Alors que l'incendie massif aux portes de Bordeaux connaît une accalmie relative depuis la nuit de dimanche à lundi, les autorités restent sur leurs gardes. La progression des flammes a ralenti, mais le feu, qui a déjà ravagé plus de 42 000 hectares, n’est pas encore stabilisé. Une nouvelle vague de chaleur est attendue dès mardi, faisant craindre une reprise du sinistre. Dans ce contexte, l’État a pris une mesure sans précédent: demander aux touristes de ne pas se rendre en Gironde.

Cette consigne, relayée par la préfecture, vise à limiter les risques pour les vacanciers et à faciliter le travail des secours. Elle a des répercussions immédiates sur l’économie locale. La Gironde, destination prisée en été, voit ses campings, hôtels et restaurants annuler des réservations. Les professionnels du tourisme, déjà éprouvés par la crise sanitaire, redoutent une saison blanche. Selon les estimations, le département accueille chaque année des millions de visiteurs, et la perte de chiffre d’affaires pourrait se chiffrer en centaines de millions d’euros.

Les conséquences ne se limitent pas au tourisme. Les transports sont fortement perturbés. Plusieurs routes départementales sont fermées, et des évacuations préventives ont eu lieu dans les zones menacées, notamment dans le bassin d’Arcachon et le Cap Ferret. La circulation des trains a également été interrompue sur certains axes, compliquant les déplacements des habitants et des secouristes. Les autorités recommandent d’éviter tout déplacement non essentiel dans le secteur.

Sur le plan sanitaire, les fumées dégagées par l’incendie dégradent la qualité de l’air dans une large partie de la région. Les personnes vulnérables, comme les enfants et les personnes âgées, sont invitées à limiter leurs activités extérieures. Les centres hospitaliers se tiennent prêts à accueillir d’éventuelles victimes d’intoxication ou de brûlures. Par ailleurs, près de 80 pompiers ont déjà été blessés dans la lutte contre les flammes, témoignant de la dangerosité du sinistre.

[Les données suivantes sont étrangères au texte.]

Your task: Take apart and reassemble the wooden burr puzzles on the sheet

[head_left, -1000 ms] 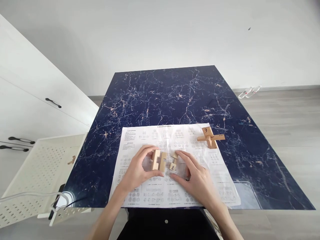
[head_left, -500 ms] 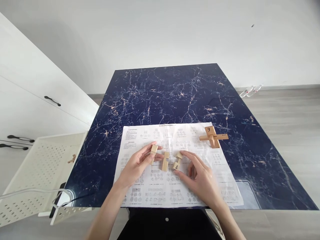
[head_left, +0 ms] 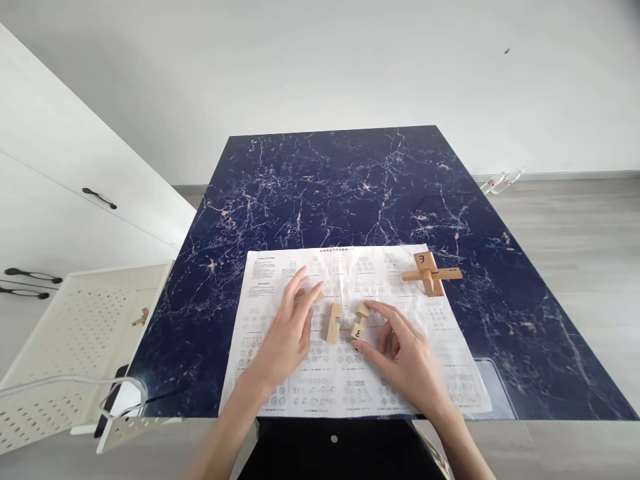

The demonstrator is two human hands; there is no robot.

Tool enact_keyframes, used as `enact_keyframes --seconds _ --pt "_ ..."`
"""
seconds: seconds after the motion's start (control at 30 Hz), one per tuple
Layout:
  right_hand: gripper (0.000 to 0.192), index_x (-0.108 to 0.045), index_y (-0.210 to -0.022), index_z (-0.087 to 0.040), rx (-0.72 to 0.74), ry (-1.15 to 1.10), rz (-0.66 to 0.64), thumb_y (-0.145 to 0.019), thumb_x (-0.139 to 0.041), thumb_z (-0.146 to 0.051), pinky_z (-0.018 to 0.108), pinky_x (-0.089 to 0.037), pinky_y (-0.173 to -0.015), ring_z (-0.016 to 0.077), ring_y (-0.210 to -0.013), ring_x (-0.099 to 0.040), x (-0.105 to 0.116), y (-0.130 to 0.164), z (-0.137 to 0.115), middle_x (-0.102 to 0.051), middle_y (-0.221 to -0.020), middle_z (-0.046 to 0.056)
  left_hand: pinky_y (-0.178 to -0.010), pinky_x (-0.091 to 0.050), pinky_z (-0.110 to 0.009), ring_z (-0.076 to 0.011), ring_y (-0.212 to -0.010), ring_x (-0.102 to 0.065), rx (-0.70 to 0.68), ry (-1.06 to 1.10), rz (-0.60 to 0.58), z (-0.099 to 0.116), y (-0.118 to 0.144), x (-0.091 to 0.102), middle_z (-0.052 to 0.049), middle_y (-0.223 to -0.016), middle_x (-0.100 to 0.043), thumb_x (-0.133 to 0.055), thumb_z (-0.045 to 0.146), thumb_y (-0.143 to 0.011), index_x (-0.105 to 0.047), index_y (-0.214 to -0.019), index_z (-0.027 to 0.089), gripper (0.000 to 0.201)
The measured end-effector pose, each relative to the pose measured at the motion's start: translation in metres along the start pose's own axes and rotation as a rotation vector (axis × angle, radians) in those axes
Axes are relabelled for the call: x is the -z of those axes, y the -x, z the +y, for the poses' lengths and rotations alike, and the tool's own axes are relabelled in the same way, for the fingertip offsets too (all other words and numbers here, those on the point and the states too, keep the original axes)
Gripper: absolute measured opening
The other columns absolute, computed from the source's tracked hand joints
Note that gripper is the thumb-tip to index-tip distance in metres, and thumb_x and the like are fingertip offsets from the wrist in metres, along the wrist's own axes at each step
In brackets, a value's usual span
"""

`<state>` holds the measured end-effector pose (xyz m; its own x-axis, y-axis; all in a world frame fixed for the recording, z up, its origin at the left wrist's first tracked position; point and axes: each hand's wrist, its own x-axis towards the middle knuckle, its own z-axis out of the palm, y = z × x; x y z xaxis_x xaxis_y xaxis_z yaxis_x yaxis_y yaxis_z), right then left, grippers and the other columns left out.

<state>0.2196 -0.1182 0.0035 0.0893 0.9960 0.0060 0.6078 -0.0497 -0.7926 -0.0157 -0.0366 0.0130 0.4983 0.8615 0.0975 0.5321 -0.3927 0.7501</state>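
Note:
My right hand (head_left: 407,353) holds a pale notched wooden puzzle block (head_left: 358,331) between thumb and fingers; a black "3" is marked on its near end. Turned with its back up, my left hand (head_left: 287,333) has its fingers closed around another wooden puzzle block (head_left: 319,295), of which just a small corner shows. Between the two hands a third notched block (head_left: 333,323) lies untouched on the printed sheet (head_left: 280,393). The sheet carries rows of small assembly drawings.
An assembled wooden cross puzzle (head_left: 429,275) sits at the sheet's upper right corner. The sheet lies along the near edge of a dark blue marbled table (head_left: 325,193). A white pegboard-like panel (head_left: 80,333) and a cable (head_left: 65,380) are at the left.
My left hand has rolled over and shifted slightly, so its block is now mostly hidden behind the fingers. My right hand and its block stay nearly in place.

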Motion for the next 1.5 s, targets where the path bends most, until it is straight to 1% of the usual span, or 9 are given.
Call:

L’incendie de Gironde s’inscrit dans un été particulièrement actif en matière de feux de forêt en France et en Europe. D’autres incendies sont en cours dans les Landes, le Var, ainsi qu’en Espagne, notamment près de Madrid. Les conditions climatiques – sécheresse persistante, températures élevées – favorisent la propagation des flammes et rendent la tâche des pompiers plus ardue. Les experts alertent sur l’aggravation du risque incendie lié au changement climatique, qui allonge la saison des feux et étend les zones concernées.

Pour les autorités, les prochains jours seront décisifs. La vague de chaleur annoncée pourrait raviver les foyers et contraindre à de nouvelles évacuations. En attendant, la lutte se poursuit sans relâche, mobilisant des milliers de pompiers, renforcés par des moyens venus d’autres régions. Les habitants, eux, restent confinés dans l’attente d’une amélioration durable. L’économie locale, elle, devra attendre que les flammes soient définitivement maîtrisées pour espérer un retour à la normale.